Вот и пришло время поговорить о питерцах, которых мы совсем недавно называли ленинградцами. Если вы с приятелем едете в не очень полном метро и не смогли сесть рядом, кто-нибудь из пассажиров обязательно предложит: давайте я пересяду, вам разговаривать будет удобней. Я уже не говорю, что ленинградец не оставит вас в беде на улице, не только объяснит, куда надо идти, но и, если надо, проводит.
Я всегда думал о том, что, приезжая в Санкт-Петербург, ты всегда оказываешься не только в другом городе, но и почти на другой планете, с другими отношениями между людьми. Есть мнение, что к внутреннему, человеческому климату города -- я невольно постоянно сопоставляю его с Москвой -- причастна его "здоровая" -- вот и словечко найдено! -- архитектура. Пропорции Санкт-Петербурга были навсегда определены: высота домов -- 20 метров, ширина проезжей части 20 метров. У улицы Росси именно такие пропорции: длина улицы 200 метров, ширина 40. Москва тоже раньше дышала, когда город составляли островки -- усадьбы, окруженные просторами и лесами.
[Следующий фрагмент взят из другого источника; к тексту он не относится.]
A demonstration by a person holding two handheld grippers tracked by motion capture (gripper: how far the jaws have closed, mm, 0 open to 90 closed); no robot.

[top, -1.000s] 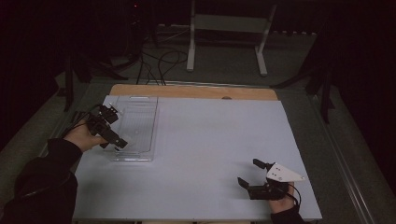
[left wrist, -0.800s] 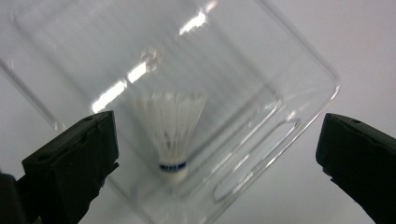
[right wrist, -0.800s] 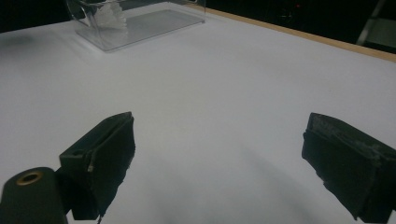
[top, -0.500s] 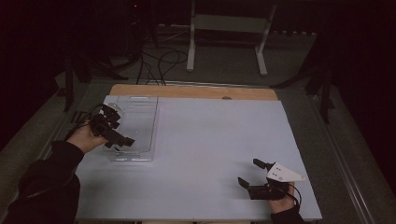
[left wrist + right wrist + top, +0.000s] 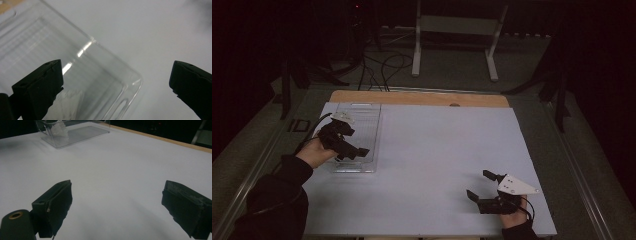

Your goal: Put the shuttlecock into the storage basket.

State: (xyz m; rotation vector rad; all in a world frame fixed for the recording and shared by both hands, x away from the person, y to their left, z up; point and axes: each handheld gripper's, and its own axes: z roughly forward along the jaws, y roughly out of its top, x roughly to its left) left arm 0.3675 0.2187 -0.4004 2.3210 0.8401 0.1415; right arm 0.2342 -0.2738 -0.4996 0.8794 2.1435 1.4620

Естественно, здесь же жили и нормальные люди. Потом захотелось много респекта при малых возможностях. Коммуникации стоили всегда дорого. Москва уплотнялась внутри и уплотнилась до того, что уже не стало где плюнуть. В этой плотности народ озлобился и ожесточился. И основная заслуга здесь лежит на последних годах с мудрым Ресиным, который при Лужкове вдумчиво курировал московское строительство.
Вечером открыли литературные курсы. Я -- "свадебный генерал". Народа была целая аудитория, говорили по очереди все: Юрий Иванович, потом Андрей Аствацатуров, потом Дмитрий Орехов, промолчала лишь Ксения. О ней бы надо написать особо -- и знания и обаяние, и такт. Молодая команда Юрия Ивановича -- это особый разговор, как быстро они эти курсы слепили и собрали народ. У нас так быстро и энергично это не получается.